**INSTRUCTIONS FOR THE TASK:**
Present the following data again exactly as it is shown.

___ GIVEN DATA

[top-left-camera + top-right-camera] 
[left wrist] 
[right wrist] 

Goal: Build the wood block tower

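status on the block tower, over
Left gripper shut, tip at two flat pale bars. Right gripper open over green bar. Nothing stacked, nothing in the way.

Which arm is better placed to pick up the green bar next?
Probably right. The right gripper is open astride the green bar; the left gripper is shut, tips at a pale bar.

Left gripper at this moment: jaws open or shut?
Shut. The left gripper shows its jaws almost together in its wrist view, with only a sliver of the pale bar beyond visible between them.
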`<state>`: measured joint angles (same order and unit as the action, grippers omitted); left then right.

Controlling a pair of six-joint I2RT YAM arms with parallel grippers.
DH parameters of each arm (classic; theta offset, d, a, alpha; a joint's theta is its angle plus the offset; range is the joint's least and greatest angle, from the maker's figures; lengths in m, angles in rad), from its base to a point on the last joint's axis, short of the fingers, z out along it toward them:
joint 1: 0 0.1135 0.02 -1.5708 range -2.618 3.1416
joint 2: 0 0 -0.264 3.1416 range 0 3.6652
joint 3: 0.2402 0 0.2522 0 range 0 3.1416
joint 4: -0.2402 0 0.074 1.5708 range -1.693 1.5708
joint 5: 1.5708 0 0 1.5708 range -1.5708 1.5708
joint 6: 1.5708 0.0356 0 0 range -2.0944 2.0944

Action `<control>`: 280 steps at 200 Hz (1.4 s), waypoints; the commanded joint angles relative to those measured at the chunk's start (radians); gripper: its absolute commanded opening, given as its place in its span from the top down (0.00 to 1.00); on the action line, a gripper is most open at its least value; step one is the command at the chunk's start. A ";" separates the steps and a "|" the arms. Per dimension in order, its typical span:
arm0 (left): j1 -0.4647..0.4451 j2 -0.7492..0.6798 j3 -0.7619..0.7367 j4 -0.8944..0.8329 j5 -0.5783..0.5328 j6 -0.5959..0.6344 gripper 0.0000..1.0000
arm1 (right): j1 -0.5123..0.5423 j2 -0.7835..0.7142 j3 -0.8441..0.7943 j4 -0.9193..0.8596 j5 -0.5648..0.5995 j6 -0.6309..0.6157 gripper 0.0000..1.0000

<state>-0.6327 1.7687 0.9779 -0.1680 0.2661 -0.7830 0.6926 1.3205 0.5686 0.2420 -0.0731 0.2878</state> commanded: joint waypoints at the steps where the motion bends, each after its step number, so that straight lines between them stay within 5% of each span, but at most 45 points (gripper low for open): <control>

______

**ANSWER BOX:**
[top-left-camera + top-right-camera] 
[left wrist] 
[right wrist] 

Goal: Build the wood block tower

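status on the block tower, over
Left gripper shut, tip at two flat pale bars. Right gripper open over green bar. Nothing stacked, nothing in the way.

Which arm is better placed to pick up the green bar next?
Probably right. The right gripper is open astride the green bar; the left gripper is shut, tips at a pale bar.

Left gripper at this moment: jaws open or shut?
Shut. The left gripper shows its jaws almost together in its wrist view, with only a sliver of the pale bar beyond visible between them.
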`<state>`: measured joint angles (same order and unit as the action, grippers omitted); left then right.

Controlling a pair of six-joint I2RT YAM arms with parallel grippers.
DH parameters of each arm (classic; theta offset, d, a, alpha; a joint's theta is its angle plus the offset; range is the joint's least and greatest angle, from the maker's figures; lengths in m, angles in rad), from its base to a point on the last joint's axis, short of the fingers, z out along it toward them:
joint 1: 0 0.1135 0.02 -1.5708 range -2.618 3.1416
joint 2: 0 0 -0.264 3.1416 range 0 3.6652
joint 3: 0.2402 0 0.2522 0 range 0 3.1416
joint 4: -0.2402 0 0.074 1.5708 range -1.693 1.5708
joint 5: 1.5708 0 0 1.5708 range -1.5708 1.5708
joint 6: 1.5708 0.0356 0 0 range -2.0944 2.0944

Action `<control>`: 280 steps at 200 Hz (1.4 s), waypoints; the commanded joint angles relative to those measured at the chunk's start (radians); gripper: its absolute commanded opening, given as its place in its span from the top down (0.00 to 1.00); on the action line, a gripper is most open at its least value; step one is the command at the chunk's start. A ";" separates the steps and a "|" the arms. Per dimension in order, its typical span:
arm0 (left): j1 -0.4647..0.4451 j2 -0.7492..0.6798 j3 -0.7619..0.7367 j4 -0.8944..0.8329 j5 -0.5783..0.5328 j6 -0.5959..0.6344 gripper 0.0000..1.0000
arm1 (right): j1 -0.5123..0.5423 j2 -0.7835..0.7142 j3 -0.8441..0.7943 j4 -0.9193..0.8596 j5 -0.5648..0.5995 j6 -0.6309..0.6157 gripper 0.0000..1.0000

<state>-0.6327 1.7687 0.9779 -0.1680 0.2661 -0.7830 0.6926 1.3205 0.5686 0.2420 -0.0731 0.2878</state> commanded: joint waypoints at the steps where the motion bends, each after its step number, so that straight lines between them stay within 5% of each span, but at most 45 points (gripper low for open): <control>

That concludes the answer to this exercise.